Sheva: Alright. Come on, lets go get him guys!

Josh: I would but um, I have, um…malaria! That's it. I have malaria. And I really wanted to help out too. Oh well.

Sheva: You have malaria? But you were feeling fine just now.

Josh: I know, damn mosquitoes. Damn them.

Sheva: Aww, I really wanted you to come so we can bring Wesker down together. Oh well, feel better Josh.

Josh: I would feel better with a hug.

_Sheva hugs Josh._

Josh: Oh yeah. Thanks Sheva. I feel a bit better now.

_Josh then grabs her ass._

Sheva: Alright, normally I would kick your ass for doing that but since you're really sick I'll let this slide.

_Josh squeezes her ass even harder._

Sheva _(pulls away):_ Okay, okay, that's enough Josh.

Chris: Jill, you coming?

Jill: I would but I think I am beginning to feel some serious withdrawal from that P30. _(Jill throws up)._

Chris: Yeah, you definitely are in no condition to fight.

Jill: I'm gonna go take a nice, long nap.

Chris: I'll stay with you! I can't just leave you here alone!

Jill: I'll be fine! You and Seeva have to stop Wesker!

Sheva: IT'S SHEVA!

Jill: Chris don't worry about me! The most important thing is to stop Wesker before he unleashes uroboros to the world!

Chris: But…

Jill: Chris, I promise. I'll be fine. Let me just get a lot of sleep, throw up some more and I'll be good to go.

Chris: Jill…

Jill: Please Chris, it's okay I'll be fine. Go. Don't you trust your partner?

Chris: Alright.

_Chris and Jill look into each others' eyes. They slowly start moving towards each other to kiss but Jill starts throwing up._

Chris: Okay well that ruined the moment. Okay Jill, be safe alright? Me and Shev will stop Wesker. I promise.

Josh: Everyone be careful okay? I have to go to treat my um, malaria. Oh and Jill, when all of this is over you might want to go to a hospital because that wound is probably, most likely infected. Okay, actually it definitely looks infected. Yeah, you might want to take care of that. Okay bye guys!

Chris, Sheva, Jill: Bye!

_Chris and Sheva start walking away, then Jill runs to Sheva and turns her around._

Jill: Take care of him

Sheva: I will.
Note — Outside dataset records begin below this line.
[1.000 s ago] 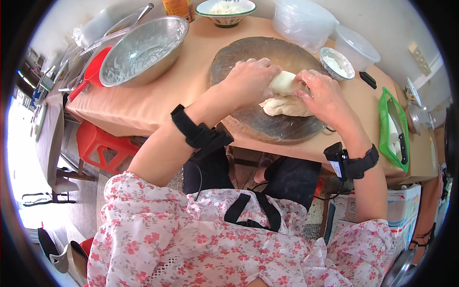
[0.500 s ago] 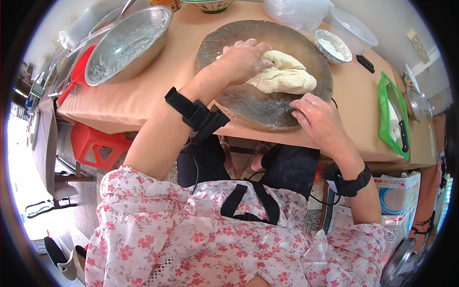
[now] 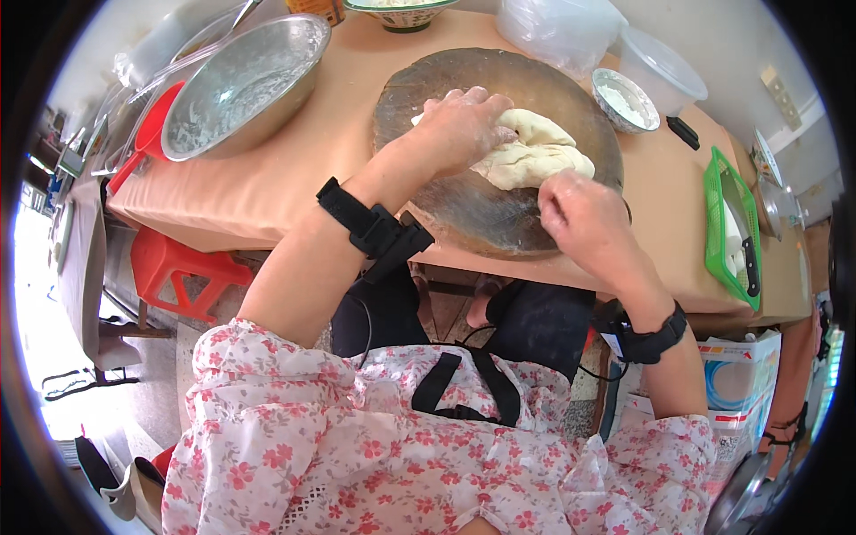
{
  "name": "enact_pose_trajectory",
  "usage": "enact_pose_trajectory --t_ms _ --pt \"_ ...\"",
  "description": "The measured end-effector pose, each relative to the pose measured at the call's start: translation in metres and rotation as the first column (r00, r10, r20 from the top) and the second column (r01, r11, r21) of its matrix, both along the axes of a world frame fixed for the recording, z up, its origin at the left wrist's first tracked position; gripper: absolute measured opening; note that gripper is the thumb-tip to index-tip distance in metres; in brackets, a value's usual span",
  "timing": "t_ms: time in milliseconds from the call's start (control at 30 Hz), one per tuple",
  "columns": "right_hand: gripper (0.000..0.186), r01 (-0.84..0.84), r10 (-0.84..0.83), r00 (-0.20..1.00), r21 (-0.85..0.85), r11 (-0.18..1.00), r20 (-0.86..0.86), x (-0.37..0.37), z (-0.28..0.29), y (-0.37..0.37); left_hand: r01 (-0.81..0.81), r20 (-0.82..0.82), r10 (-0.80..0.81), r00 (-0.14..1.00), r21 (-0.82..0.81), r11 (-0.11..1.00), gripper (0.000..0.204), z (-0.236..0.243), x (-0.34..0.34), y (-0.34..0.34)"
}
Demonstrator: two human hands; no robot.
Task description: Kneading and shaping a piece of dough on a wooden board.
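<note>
A lump of pale dough (image 3: 544, 156), folded and creased, lies on a round, dark wooden chopping board (image 3: 428, 201). My left hand (image 3: 468, 129) rests over the dough's left end, its fingers bent across it and holding it against the wood. Part of the dough is hidden under that palm. At the dough's near right edge is my right hand (image 3: 584, 214), curled into a fist with the knuckles against or very near it. Nothing shows inside the fist. Flour dusts both hands and the board.
A floury metal basin (image 3: 267, 111) and a red dipper (image 3: 147, 129) stand at the left. To the board's right are a small bowl of flour (image 3: 624, 100), a black object (image 3: 683, 133) and a green basket (image 3: 718, 223) with a knife (image 3: 751, 259). A patterned bowl (image 3: 403, 12) sits behind.
My right hand has curled from loosely bent fingers into a fist and come closer to the dough. My left hand stays on the dough. The whole view has shifted slightly.
</note>
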State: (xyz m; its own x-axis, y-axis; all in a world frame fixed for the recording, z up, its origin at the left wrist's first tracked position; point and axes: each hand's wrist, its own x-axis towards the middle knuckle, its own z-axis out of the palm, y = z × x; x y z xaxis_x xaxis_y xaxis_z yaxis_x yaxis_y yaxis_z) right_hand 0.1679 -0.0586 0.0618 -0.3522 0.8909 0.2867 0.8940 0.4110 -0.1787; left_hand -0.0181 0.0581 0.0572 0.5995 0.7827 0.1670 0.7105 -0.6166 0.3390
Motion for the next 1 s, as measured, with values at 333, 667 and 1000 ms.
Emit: enact_pose_trajectory --t_ms 333,667,1000 --pt "0.006 -0.016 0.005 0.999 0.313 0.950 0.036 0.002 0.002 0.040 -0.002 0.001 0.002 1.000 -0.004 1.000 0.048 0.000 0.001 -0.004" --pt "0.006 -0.108 0.129 0.990 0.281 0.954 -0.056 0.010 0.011 0.012 -0.014 -0.021 0.014 1.000 0.003 1.000 0.050 -0.003 -0.001 0.000" --pt "0.007 -0.031 0.022 0.995 0.080 0.996 0.102 0.009 -0.013 -0.012 0.001 0.019 -0.001 1.000 0.025 1.000 0.048 -0.005 -0.003 -0.003"
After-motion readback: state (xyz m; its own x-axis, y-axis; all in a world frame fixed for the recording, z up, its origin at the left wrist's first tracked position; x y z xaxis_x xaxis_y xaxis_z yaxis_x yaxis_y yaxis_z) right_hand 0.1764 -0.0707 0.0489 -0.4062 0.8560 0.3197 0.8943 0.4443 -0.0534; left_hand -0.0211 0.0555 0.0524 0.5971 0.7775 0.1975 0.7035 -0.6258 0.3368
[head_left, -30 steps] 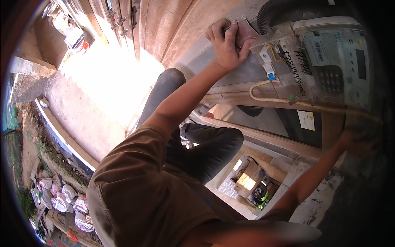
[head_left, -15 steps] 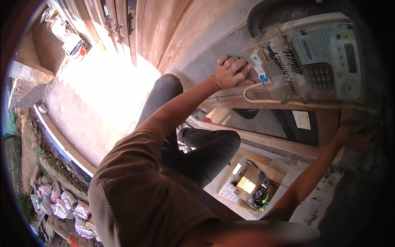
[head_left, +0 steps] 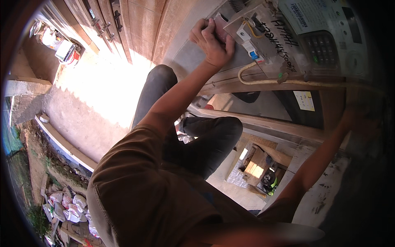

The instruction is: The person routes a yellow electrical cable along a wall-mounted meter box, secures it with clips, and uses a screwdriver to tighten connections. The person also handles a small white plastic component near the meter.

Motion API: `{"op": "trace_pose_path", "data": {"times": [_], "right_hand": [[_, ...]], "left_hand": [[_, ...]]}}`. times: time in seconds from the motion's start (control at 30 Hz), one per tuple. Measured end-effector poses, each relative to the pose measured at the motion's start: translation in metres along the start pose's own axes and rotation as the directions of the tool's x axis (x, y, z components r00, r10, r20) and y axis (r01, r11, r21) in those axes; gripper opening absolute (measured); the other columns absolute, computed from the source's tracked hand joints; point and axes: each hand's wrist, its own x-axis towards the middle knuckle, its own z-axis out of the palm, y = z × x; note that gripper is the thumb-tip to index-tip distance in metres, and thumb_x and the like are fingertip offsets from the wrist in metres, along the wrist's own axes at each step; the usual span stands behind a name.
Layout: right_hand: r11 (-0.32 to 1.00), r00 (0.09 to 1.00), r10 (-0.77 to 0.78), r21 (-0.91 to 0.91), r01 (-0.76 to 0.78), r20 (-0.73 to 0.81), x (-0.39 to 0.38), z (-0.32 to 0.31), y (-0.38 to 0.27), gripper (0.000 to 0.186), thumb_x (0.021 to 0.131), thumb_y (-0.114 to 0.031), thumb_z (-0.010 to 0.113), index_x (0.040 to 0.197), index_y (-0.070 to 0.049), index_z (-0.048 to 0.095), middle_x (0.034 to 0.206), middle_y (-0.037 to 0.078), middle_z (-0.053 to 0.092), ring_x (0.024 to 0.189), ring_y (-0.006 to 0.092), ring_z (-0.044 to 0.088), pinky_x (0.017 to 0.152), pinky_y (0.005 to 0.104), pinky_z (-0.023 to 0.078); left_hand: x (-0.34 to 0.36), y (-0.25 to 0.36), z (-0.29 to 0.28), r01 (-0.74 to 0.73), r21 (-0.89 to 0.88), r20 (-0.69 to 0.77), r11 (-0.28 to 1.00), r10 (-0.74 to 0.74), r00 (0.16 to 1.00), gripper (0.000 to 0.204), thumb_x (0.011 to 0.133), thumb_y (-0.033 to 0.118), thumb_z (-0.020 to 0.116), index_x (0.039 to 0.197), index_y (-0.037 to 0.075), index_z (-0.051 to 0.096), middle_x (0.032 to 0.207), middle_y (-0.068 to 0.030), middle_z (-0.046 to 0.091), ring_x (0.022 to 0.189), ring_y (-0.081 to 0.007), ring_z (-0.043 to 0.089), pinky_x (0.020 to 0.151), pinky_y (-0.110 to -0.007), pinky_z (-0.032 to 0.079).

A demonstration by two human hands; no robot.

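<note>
My left hand (head_left: 212,42) is closed round a reddish-brown piece that looks like sandpaper (head_left: 221,24). It rests against the grey wall panel (head_left: 181,52), just left of an electricity meter (head_left: 343,45). Beside the hand, the meter's clear cover (head_left: 277,51) bears dark handwriting, and a small switch with a blue lever (head_left: 254,54) sits at its edge. A beige cable (head_left: 263,82) loops out below. My right hand (head_left: 358,115) reaches to the dark right edge below the meter; its fingers are too dim and blurred to read.
A wooden-framed window (head_left: 271,107) lies beneath the meter. Wooden doors with metal bolts (head_left: 105,31) are at upper left. A bucket (head_left: 70,55) stands farther off; white sacks (head_left: 74,212) lie at lower left. Below the window is a wooden stool-like piece (head_left: 255,164).
My left hand has moved up and left along the wall, and more of the reddish-brown piece shows. My right hand has risen slightly. The view has shifted, with the meter higher.
</note>
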Motion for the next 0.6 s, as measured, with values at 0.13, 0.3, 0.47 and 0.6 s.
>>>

I promise.

Jill: And by take care of him, I don't mean take care of him in _that way_! Because bitch If you _dare_ sleep with _my man_ I will fuck you up! You understand me? I will fuck you up! I will fucking rip out your fucking intestines and use them to fucking strangle you!

Sheva _(her eyes were wide open because she is completely shocked and terrified at the same time_)…..

Jill _(smiling sweetly)_: Okay? Cool! Bye!

_Sheva still in shock and still terrified, slowly walks over to Chris._

Chris: What did Jill tell you? Did you guys have some girl talk? Huh?

Sheva: Um, you could say that.

Chris _(hugging Sheva)_: Aww! How cute! I told you that you two would get along when you met!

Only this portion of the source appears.